Yargıtay, bir boşanma davasında, eski ilişkisini anımsatan şarkılar dinleyen, güveni zedeliyor şekilde mesajlar gönderen koca ile hakaret, kıskanç davranışlar sergileyen ve erkeğin annesini evden kovma gibi eylemlere başvuran kadını eşit kusurlu olduğuna hükmetti.
İzmir'de yaşayan bir çift, birbirlerine karşı boşanma davası açtı.
Yerel mahkeme kararında, davalı-karşı davacı erkeğin eski eşiyle buluştuğu, güveni sarsacak konuşmalar gerçekleştirdiği, evde geçmiş ilişkiyi anımsatan şarkılar dinlediği ve kadının bu durumdan rahatsızlık duymasına rağmen bu davranışları sürdürdüğü vurgulandı.
Davalı-karşı davalı kadın için yöneltilen suçlamaların, hakaret, fiziksel şiddet ve kıskanç davranma olaylarının mahkeme tarafından doğrulandığı bir durumda, yerel mahkeme tarafından verilen kararın incelenmesi için tarafların başvurduğu istinaf kanun yolunda İzmir 2. Bölge Adliye Mahkemesi, kusurları yeniden değerlendirerek karar verdi.
Mahkeme, boşanmaya sebebiyet veren olaylarda erkek tarafından işlenen kusurun "ağır", kadın tarafından işlenen kusurun ise "az" olduğuna hükmetti ve tarafların boşanmalarına karar verdi.
İSTİNAF, ERKEĞİ AZ KUSURLU BULDU
İstinaf mahkemesi kararında, erkeğin, eski eşine güven sarsıcı mesajlar gönderdiği, ortak çocuğun ihtiyaçlarıyla ilgilenmediği, kadının ise hakaret, tehdit, fiziksel şiddet, kıskanç davranma, erkeğin annesini evden kovma olaylarının ispatlandığı kaydedildi.
Boşanmaya sebebiyet veren bu olaylarda kadının "ağır", erkeğin "az" kusurlu oldukları sonucuna varan istinaf, ilk derece mahkemesi kararını bu yönlerden kaldırdı ve yeni hüküm kurdu.

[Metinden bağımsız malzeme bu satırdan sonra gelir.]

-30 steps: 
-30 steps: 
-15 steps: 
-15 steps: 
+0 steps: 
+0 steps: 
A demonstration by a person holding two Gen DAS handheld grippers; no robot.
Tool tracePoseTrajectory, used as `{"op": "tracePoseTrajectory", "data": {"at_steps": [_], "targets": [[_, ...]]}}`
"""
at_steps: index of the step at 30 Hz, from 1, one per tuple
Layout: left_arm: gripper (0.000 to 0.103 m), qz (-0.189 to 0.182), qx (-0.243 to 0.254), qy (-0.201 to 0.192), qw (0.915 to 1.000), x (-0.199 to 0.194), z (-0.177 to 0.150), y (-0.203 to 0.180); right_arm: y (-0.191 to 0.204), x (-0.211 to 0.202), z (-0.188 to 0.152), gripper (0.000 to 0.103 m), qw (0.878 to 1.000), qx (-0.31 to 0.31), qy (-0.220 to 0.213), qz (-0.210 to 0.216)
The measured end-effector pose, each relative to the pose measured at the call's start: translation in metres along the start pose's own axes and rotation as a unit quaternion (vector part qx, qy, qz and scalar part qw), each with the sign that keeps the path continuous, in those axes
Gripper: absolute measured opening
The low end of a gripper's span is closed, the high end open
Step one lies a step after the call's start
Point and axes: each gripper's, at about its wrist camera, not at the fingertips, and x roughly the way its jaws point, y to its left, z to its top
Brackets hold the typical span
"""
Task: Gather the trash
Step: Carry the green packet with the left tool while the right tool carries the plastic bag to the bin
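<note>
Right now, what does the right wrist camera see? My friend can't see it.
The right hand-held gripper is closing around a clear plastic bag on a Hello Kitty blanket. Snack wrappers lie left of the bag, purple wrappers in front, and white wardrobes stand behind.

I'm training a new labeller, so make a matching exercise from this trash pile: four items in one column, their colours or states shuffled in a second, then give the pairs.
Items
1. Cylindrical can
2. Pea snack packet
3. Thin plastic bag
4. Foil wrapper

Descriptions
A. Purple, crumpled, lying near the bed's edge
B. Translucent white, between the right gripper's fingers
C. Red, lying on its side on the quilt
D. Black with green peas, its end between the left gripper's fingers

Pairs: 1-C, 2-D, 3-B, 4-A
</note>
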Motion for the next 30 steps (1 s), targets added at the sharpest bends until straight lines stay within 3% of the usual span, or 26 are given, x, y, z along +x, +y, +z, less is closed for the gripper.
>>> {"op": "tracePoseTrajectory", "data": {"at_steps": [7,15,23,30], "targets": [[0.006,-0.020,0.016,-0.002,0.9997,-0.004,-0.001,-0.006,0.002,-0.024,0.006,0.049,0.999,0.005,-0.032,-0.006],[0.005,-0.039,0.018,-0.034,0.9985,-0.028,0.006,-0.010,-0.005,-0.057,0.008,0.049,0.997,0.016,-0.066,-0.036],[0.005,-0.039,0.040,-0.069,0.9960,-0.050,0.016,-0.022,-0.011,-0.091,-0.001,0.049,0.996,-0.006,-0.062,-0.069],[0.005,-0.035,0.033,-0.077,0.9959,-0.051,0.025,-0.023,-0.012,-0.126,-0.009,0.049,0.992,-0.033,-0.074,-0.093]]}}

İzmir Bölge Adliye Mahkemesi 2. Hukuk Dairesince verilen kararın temyiz edilmesi üzerine dosya Yargıtaya geldi.
Yargıtay 2. Hukuk Dairesi de istinaf mahkemesinin kararını bozdu.
Gerekçede, kadına yüklenen fiziksel şiddet, erkeğin annesini evden kovma gibi olaylardan sonra tarafların evlilik birliğini devam ettirdiklerine dikkat çekildi.
Erkek tarafından affedilen, en azından hoşgörü ile karşılanan bu eylemlerin, kadına kusur olarak yüklenmeyeceği vurgulanan dairenin gerekçesinde, şu tespitlerde bulunuldu:
"Bu durumda, tarafların boşanmaya sebebiyet veren ve gerçekleşen kusurlu davranışlarına göre, güven sarsıcı davranışlarda bulunan ve birlik görevlerini ihmal eden erkek ile eşine hakaret eden, eşini tehdit eden ve kıskanan kadın eşit kusurludur. Kadının ağır, erkeğin az kusurlu olduğuna hükmedilmesi doğru olmamış ve bozmayı gerektirmiştir. Boşanmaya sebep olaylarda tarafların eşit kusurlu oldukları, kadının boşanma yüzünden yoksulluğa düşeceği de sabit olduğuna göre, kadın yararına uygun miktarda yoksulluk nafakasına hükmedilmesi gerekirken bu isteğinin reddi doğru olmamış ve bozmayı gerektirmiştir."